(Assigned task): Copy out each line of the listing below that contains the word "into".

(Study material):

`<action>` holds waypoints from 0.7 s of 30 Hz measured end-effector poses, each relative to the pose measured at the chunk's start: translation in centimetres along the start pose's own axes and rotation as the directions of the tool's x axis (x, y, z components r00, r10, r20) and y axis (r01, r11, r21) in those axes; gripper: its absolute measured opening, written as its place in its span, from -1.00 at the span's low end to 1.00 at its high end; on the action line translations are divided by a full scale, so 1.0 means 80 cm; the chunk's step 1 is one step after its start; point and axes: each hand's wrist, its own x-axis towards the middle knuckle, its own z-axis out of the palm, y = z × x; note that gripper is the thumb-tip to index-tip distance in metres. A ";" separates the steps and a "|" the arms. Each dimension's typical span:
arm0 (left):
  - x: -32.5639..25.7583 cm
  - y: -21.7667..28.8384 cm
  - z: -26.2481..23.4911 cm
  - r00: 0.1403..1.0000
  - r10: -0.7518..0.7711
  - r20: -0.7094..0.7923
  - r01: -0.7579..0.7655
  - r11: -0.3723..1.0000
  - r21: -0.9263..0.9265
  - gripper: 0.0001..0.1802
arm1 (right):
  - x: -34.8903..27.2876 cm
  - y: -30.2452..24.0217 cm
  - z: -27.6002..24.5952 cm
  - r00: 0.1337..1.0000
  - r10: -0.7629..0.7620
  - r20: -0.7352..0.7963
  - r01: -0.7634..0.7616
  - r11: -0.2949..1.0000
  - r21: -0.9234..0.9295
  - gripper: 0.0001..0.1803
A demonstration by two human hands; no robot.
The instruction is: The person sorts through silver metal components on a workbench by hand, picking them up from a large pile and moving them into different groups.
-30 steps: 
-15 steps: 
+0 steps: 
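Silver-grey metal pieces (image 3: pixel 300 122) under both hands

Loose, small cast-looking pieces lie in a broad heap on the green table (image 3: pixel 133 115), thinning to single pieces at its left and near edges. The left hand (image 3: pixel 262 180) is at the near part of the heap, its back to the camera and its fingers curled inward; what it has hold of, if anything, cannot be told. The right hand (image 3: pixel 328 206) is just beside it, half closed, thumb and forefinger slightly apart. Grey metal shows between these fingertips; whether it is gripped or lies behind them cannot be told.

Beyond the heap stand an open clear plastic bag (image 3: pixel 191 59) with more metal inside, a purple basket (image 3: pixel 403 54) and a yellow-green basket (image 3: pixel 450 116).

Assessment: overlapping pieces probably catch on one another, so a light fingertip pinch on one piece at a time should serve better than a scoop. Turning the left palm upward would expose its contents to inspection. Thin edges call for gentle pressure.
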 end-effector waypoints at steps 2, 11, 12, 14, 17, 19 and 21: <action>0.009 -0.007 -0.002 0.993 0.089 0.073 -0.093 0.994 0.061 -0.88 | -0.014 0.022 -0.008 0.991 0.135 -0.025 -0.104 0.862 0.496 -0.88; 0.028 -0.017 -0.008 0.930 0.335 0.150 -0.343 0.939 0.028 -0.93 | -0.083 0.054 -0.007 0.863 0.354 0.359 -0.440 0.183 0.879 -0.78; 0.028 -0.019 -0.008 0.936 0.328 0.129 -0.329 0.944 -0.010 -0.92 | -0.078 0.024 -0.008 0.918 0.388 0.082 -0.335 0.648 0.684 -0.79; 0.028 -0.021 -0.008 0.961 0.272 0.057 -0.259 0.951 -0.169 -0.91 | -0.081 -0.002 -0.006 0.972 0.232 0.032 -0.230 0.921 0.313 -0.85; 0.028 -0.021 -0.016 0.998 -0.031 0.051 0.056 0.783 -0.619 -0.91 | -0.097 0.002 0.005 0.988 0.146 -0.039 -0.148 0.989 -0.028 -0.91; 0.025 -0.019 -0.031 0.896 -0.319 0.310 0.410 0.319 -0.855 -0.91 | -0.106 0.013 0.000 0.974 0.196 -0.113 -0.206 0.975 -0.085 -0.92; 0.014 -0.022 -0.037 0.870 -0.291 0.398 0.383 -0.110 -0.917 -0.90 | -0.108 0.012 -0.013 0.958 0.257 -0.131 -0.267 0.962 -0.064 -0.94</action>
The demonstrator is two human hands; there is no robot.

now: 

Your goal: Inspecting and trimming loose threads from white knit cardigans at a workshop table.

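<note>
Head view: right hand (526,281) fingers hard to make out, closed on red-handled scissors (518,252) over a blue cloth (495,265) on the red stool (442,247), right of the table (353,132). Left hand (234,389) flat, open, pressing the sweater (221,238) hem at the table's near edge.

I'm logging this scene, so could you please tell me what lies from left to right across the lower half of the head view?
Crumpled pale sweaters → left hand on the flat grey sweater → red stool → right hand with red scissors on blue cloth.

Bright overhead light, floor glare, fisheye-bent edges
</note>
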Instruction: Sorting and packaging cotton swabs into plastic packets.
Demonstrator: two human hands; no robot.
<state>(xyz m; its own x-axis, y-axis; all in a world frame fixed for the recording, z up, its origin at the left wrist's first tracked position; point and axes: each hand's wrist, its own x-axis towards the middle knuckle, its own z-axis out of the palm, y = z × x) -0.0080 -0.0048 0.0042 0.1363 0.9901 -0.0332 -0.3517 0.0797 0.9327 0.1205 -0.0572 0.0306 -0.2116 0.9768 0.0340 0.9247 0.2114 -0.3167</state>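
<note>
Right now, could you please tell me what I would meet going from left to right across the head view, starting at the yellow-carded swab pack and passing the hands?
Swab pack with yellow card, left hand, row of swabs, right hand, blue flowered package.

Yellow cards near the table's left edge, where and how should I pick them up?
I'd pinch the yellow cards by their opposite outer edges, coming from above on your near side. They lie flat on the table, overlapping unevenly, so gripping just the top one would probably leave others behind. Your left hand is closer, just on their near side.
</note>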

(Answer space):
The instruction is: The person sorts through silver metal components on a workbench by hand, picking them up from a large pile and moving them into different groups.
Instruction: Sorting and packaging cotton swabs into plastic packets.

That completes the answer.